• **TASK INSTRUCTIONS**
Quote verbatim the span of lines that begins the listing below and closes with the line containing "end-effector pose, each".
====
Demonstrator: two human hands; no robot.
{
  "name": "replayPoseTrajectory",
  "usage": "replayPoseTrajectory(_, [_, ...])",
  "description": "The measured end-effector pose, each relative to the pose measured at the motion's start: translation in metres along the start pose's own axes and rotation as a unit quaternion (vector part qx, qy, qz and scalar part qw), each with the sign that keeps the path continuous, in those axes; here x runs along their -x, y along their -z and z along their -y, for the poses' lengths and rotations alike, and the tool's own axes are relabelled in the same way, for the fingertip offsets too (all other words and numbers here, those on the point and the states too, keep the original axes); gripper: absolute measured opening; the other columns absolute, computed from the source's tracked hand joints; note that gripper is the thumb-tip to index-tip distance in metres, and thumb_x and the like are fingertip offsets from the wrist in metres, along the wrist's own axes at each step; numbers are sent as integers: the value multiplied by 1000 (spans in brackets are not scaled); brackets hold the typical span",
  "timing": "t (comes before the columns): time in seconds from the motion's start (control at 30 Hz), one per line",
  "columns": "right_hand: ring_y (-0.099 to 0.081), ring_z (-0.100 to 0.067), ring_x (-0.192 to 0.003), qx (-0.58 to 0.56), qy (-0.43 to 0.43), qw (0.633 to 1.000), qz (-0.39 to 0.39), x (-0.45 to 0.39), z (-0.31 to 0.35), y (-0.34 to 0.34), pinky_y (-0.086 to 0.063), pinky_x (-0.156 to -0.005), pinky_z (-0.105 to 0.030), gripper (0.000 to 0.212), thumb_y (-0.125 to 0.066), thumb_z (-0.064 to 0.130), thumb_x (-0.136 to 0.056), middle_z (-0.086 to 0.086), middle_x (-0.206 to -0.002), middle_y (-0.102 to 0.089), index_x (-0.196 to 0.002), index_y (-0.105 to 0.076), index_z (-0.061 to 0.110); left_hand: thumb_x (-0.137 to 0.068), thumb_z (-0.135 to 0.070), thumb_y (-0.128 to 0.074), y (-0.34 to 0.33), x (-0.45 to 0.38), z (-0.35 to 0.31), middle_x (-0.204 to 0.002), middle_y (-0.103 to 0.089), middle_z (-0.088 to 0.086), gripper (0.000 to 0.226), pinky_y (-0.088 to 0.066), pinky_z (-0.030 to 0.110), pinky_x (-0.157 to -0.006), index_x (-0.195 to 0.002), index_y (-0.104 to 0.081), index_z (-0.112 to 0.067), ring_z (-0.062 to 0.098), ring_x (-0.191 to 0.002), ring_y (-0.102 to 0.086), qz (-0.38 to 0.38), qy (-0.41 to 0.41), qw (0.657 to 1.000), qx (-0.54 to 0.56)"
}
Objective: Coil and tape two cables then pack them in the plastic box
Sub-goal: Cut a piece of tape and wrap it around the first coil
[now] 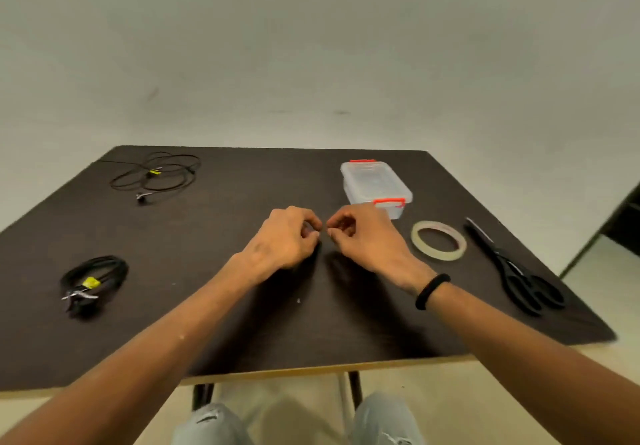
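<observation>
— Dark counter (242, 306) in front of you, pale wall behind. Where are your hands?

— Your left hand (284, 236) and right hand (367, 233) meet over the middle, fingertips pinched close together. I cannot tell what each grip holds.

— And the cables?

— One tight black coil (93, 282) lies near left. One loose thin cable (156, 174) lies far left. Your plastic box (375, 185) sits shut, far right, just behind your right hand. Tape roll (438, 240) and scissors (512, 268) lie to the right.
</observation>
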State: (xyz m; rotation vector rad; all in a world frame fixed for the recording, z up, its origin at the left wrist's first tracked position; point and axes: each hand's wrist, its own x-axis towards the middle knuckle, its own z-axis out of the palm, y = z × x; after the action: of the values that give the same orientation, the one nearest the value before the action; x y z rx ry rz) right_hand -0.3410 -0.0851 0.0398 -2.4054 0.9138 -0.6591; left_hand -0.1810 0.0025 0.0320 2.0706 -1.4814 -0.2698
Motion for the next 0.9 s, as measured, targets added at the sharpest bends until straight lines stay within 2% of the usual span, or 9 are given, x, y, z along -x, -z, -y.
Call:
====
• **WRITTEN REPLY**
Demonstrator: two human hands; no robot.
{
  "name": "replayPoseTrajectory",
  "usage": "replayPoseTrajectory(_, [_, ...])",
  "description": "The measured end-effector pose, each relative to the pose measured at the motion's start: translation in metres along the start pose's own axes and rotation as a unit quaternion (vector part qx, qy, qz and scalar part qw), each with the sign that keeps the path continuous, in those axes; here x runs along their -x, y along their -z and z along their -y, for the poses' lengths and rotations alike, and the tool's own axes are relabelled in the same way, for the fingertip offsets too (all other words and numbers here, those on the point and the states too, keep the original axes); gripper: absolute measured opening; the other columns absolute, computed from the source's tracked hand joints; note that gripper is the thumb-tip to index-tip distance in metres, and thumb_x and the like are fingertip offsets from the wrist in metres, along the wrist's own axes at each step; numbers are sent as integers: the value multiplied by 1000 (spans in brackets are not scaled); brackets hold the typical span",

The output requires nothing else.